Problem requirements >> Take the lines from the one containing "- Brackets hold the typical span" through the final line below and restate them exactly. Omit the pictures.

== Segment start ==

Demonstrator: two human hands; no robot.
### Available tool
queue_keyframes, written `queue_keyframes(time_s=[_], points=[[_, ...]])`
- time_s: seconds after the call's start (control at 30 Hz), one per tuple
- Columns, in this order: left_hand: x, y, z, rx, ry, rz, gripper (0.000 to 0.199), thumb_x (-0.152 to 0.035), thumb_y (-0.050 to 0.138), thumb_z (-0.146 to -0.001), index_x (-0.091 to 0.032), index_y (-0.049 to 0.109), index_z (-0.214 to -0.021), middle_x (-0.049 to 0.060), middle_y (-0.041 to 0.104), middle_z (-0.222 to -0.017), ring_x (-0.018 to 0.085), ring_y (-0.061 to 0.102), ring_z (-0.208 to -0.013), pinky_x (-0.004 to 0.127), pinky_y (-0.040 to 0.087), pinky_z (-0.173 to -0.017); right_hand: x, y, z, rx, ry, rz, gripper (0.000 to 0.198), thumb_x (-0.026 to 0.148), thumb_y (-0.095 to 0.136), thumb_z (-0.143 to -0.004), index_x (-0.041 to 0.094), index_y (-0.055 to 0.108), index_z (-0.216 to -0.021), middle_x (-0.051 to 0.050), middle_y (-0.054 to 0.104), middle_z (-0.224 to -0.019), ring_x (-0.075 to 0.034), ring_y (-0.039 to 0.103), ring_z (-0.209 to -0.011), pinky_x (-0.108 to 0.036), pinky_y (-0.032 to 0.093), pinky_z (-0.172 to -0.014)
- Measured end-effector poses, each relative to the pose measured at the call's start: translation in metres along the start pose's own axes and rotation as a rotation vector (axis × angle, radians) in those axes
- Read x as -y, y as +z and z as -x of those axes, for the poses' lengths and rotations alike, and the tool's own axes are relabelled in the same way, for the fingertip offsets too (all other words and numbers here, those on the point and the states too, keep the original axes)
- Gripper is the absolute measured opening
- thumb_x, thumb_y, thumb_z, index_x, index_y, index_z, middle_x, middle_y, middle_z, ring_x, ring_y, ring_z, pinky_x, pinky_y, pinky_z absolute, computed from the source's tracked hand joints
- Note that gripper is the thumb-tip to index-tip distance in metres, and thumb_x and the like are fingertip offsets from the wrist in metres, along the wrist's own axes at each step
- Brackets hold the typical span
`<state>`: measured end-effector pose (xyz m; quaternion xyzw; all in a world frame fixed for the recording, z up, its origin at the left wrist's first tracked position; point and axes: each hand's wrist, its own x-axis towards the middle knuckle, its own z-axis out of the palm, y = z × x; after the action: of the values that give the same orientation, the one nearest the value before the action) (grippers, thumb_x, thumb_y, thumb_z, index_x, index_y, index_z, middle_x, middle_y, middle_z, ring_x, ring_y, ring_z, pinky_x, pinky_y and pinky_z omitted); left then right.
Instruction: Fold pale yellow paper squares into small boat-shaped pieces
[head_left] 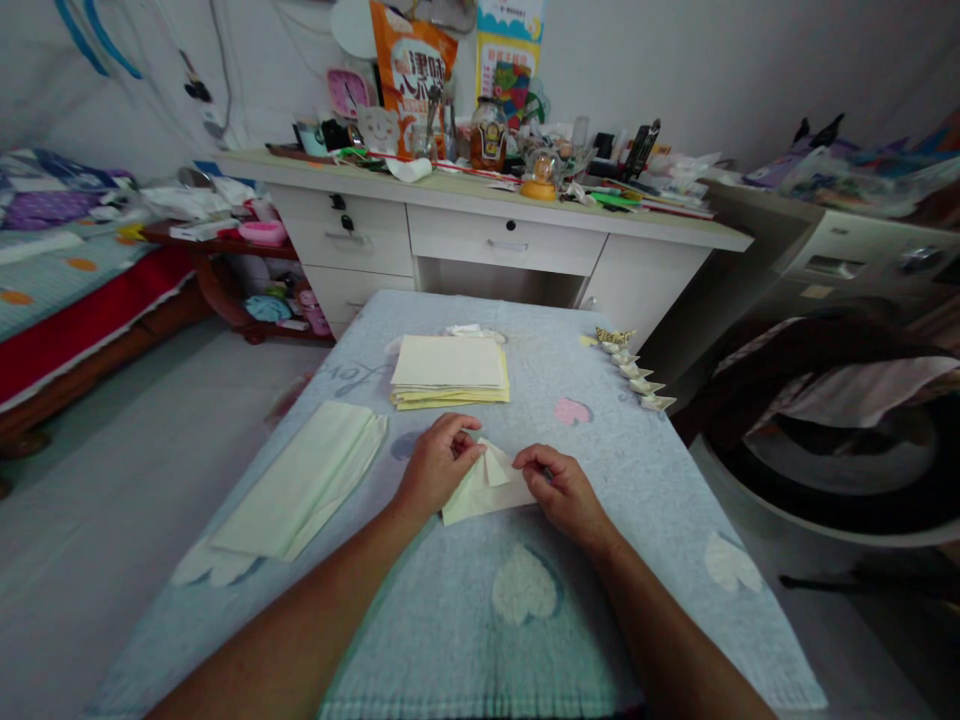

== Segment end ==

Answer box >>
- Brackets hold the typical span
`<state>`: measured end-effector pose (xyz m; quaternion xyzw; all in a world frame fixed for the recording, z up, its origin at the left wrist's first tracked position; point and axes: each hand's wrist, its own x-axis towards the middle knuckle, its own z-axis out of the palm, y = z × x; after the action: of the values that give the same orientation, the one nearest the value before the action) (grippers, thumb_x, thumb_y, thumb_z, index_x, index_y, index_z, middle_x, middle_y, middle_z, ring_x, ring_y, ring_z, pinky_x, pinky_y and pinky_z omitted); left then right.
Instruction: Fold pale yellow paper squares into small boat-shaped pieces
[head_left] 

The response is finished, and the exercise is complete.